All those triple initials, entwined.

For that matter, when I was born—
some years after The Feminine Mystique
but still before the Moon landing —
they weren’t anticipating that I’d never marry,
never move my surname-from-birth to middle-name position
as my mother had one generation earlier,
and her mother, before her.

So here we are,
my first name and my last.
Just the two of us.
Beautiful enough on our own.

PHOTOGRAPH: This is the very first photograph of Erika Dreifus, taken in (and by) the hospital where she was born.
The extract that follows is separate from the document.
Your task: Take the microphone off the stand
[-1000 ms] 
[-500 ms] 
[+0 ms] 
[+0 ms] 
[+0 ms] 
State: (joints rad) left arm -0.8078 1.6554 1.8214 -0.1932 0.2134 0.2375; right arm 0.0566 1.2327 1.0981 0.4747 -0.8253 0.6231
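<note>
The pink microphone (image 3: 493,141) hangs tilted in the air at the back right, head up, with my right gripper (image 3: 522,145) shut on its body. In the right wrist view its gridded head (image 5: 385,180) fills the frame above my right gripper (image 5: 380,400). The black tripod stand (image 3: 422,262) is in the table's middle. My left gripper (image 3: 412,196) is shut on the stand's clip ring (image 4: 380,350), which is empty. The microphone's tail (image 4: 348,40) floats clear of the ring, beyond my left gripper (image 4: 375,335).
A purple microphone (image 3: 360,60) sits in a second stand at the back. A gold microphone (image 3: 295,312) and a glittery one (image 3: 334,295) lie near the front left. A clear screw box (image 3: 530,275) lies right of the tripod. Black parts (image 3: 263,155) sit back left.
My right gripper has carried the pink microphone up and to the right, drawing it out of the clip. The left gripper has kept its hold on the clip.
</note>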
NOTE FROM THE AUTHOR: I’m a big fan of writing prompts, and the fact that you’re reading this right now helps explain why. I wrote the first draft of this poem in February, after I received the following poetry prompt from Poets & Writers: “This week, write a poem about your name. When you were born, you were given a name before beginning to develop a sense of self. Have you grown into your name, or have you always resisted it? Knowing who you are today, where you’ve come from, and where you see yourself going, would you choose a different name for yourself?”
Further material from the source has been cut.